>>>
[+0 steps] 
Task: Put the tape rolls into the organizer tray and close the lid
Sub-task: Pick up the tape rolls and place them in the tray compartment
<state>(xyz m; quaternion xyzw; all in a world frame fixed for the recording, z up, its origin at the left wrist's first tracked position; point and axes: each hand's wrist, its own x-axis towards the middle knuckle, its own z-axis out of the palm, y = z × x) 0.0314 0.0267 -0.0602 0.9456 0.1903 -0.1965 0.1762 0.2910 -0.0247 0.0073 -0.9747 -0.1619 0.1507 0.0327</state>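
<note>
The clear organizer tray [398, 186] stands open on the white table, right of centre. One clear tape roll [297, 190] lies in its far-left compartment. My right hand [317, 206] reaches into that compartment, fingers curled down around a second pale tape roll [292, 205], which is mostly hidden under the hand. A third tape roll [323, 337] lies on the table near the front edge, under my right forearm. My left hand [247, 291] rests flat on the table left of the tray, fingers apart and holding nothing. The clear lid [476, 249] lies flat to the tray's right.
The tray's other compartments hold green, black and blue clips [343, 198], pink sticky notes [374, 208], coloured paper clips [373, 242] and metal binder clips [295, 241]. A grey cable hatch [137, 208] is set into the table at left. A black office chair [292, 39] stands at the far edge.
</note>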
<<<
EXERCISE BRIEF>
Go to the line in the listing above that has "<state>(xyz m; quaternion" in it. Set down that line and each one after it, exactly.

REPLY TO THE EXERCISE>
<state>(xyz m; quaternion xyzw; all in a world frame fixed for the recording, z up, its origin at the left wrist's first tracked position; point and axes: each hand's wrist, its own x-axis towards the middle knuckle, its own z-axis out of the palm, y = z × x) 0.0314 0.0267 -0.0602 0.9456 0.1903 -0.1965 0.1762 0.2910 -0.0247 0.0073 -0.9747 -0.1619 0.1507 0.0327</state>
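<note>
The clear organizer tray [398, 186] stands open on the white table, right of centre. One clear tape roll [297, 190] lies in its far-left compartment. My right hand [317, 206] reaches into that compartment, fingers curled down around a second pale tape roll [292, 205], which is mostly hidden under the hand. A third tape roll [323, 337] lies on the table near the front edge, under my right forearm. My left hand [247, 291] rests flat on the table left of the tray, fingers apart and holding nothing. The clear lid [476, 249] lies flat to the tray's right.
The tray's other compartments hold green, black and blue clips [343, 198], pink sticky notes [374, 208], coloured paper clips [373, 242] and metal binder clips [295, 241]. A grey cable hatch [137, 208] is set into the table at left. A black office chair [292, 39] stands at the far edge.
</note>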

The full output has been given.